Ai microfoni di Cittaceleste.it l'ultimo saluto di Beppe Signori a Felice Pulici
Di Ramona Marconi
ROMA - Si è spento ieri, al Policlinico di Roma Felice Pulici, portiere della Lazio che nel 1974 vinse con Tommaso Maestrelli il suo primo scudetto.

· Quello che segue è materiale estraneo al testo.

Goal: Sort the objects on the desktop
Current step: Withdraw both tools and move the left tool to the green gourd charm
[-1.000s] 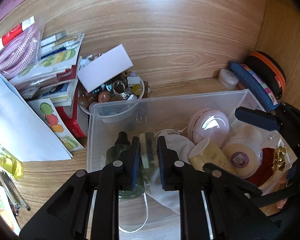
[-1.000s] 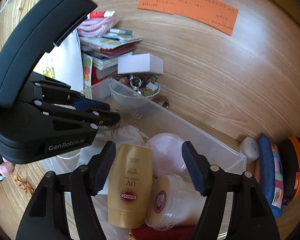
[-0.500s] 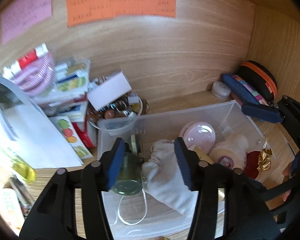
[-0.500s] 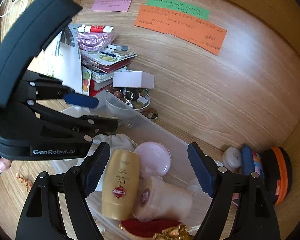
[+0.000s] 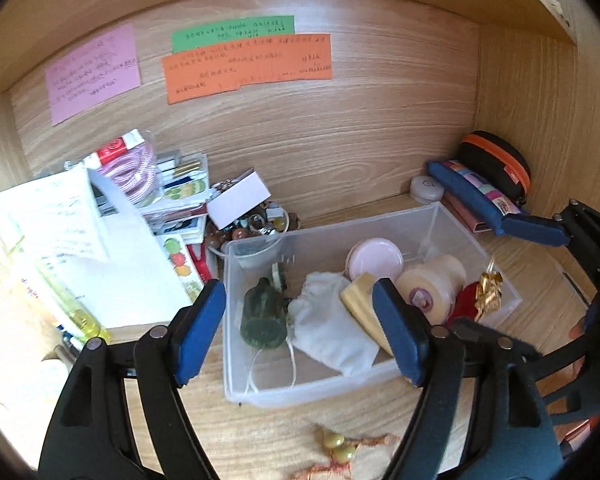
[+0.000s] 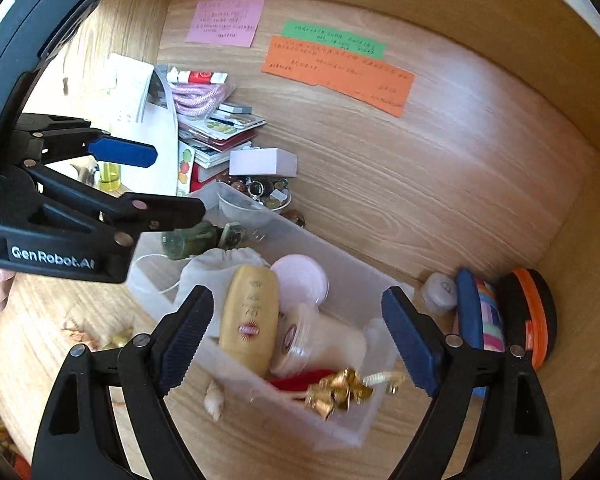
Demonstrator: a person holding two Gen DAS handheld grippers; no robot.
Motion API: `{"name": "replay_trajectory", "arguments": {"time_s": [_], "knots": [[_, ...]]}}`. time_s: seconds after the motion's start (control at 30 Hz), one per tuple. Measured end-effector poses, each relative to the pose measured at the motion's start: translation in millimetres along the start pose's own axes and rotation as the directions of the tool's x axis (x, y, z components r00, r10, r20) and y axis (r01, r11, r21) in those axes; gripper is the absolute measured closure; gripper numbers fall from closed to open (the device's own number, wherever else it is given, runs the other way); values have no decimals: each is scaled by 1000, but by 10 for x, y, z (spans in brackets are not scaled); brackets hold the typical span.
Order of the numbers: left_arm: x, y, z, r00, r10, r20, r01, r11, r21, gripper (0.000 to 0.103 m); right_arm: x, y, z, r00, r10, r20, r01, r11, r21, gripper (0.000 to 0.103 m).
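A clear plastic bin (image 5: 436, 220) (image 6: 340, 264) stands on the wooden desk. In it lie a dark green bottle (image 5: 263, 312) (image 6: 188, 238), a white cloth pouch (image 5: 328, 324) (image 6: 216, 268), a tan sunscreen tube (image 6: 252, 316) (image 5: 360, 304), a pink round case (image 5: 376, 258) (image 6: 300, 280), a cream jar (image 5: 428, 288) (image 6: 316, 336) and a gold ornament on red cloth (image 5: 486, 288) (image 6: 340, 392). My left gripper (image 5: 300, 332) is open and empty, above the bin's front. My right gripper (image 6: 296, 344) is open and empty, above the bin's right end.
A bowl of beads (image 5: 256, 226) under a white box (image 5: 238, 200), a stack of booklets and papers (image 5: 100, 216), a yellow-green bottle (image 5: 80, 316), pencil cases (image 5: 480, 196) and a white jar (image 5: 426, 189) surround the bin. Gold beads on cord (image 5: 340, 446) lie near the front.
My left gripper opened, let go of the green bottle inside the bin, and pulled back and up. My right gripper also drew back, still open.
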State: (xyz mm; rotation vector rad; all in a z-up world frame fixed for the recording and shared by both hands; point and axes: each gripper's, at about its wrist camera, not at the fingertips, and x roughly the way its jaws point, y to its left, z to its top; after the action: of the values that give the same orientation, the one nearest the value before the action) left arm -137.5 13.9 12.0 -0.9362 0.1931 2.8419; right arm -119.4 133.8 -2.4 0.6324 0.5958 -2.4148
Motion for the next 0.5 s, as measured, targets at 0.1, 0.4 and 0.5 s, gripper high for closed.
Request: {"name": "replay_trajectory", "arguments": {"time_s": [0.1,0.4,0.5], "knots": [[-94,-8,-105,1000,13,1,-13,1000,-4,19,-97,10,-76,1000,-1,10,0,1000,29,19],[-199,137,-519,999,11,-43,-13,998,-59,18,-317,40,-374,1000,22,13,-23,994,105,19],[-186,209,-684,997,6,-74,-12,997,-77,18,-353,74,-489,999,35,7,-36,992,117,21]]}}
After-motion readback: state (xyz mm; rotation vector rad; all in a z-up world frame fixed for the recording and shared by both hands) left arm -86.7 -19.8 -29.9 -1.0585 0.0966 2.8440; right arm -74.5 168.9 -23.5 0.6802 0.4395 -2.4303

Un altro barlume biancoeleste se ne va, lasciando un vuoto importante nei cuori dei tifosi e di tutti coloro che hanno avuto la fortuna di conoscerlo. Un papà, a detta di molti. Da tempo malato, Felice era uscito dai radar del calcio. Riservato e dall'animo gentile, con la stessa riservatezza se ne è andato. Ai microfoni di Cittaceleste.it lo ricorda Beppe Signori: "Ho avuto il grande onore e la fortuna di conoscerlo: mi ha dato tanti consigli importanti. Ma lui era questo. Il suo sorriso, la sua serietà, la sua grande lazialità lo hanno reso un'icona e una figura importantissima per i laziali. La notizia della sua scomparsa mi ha profondamente addolorato. Lo ricorderò sempre per la sua generosità nel dispensare sorrisi e consigli".